● **Your assignment**: Work through the material beneath and count the lines that include "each"; the answer is that number alone.
'''
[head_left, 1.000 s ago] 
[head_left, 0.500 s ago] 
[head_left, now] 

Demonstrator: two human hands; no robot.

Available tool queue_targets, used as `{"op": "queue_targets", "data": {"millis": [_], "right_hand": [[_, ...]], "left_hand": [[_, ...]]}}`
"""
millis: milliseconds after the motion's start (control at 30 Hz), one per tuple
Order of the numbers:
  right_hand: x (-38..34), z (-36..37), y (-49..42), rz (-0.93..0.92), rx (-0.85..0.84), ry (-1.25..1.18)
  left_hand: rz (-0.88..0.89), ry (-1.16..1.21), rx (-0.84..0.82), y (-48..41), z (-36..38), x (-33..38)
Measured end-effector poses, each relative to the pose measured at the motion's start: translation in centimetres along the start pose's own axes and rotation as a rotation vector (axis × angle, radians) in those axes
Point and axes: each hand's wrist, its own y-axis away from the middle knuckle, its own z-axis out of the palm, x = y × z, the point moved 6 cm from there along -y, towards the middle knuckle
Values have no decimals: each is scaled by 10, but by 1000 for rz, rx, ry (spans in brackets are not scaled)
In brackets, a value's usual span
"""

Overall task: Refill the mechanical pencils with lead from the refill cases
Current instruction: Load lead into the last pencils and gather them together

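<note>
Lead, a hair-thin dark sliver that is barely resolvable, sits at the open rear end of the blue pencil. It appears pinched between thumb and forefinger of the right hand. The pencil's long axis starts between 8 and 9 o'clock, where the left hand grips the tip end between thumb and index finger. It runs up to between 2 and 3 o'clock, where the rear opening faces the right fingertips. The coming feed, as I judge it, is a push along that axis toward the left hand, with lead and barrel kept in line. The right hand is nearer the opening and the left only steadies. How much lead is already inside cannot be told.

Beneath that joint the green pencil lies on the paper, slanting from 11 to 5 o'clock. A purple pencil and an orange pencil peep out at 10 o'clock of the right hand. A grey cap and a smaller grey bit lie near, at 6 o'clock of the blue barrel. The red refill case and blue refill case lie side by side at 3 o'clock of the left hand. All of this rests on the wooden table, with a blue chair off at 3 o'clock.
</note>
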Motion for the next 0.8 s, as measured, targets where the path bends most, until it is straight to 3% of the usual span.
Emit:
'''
● **Output of the exercise**: 3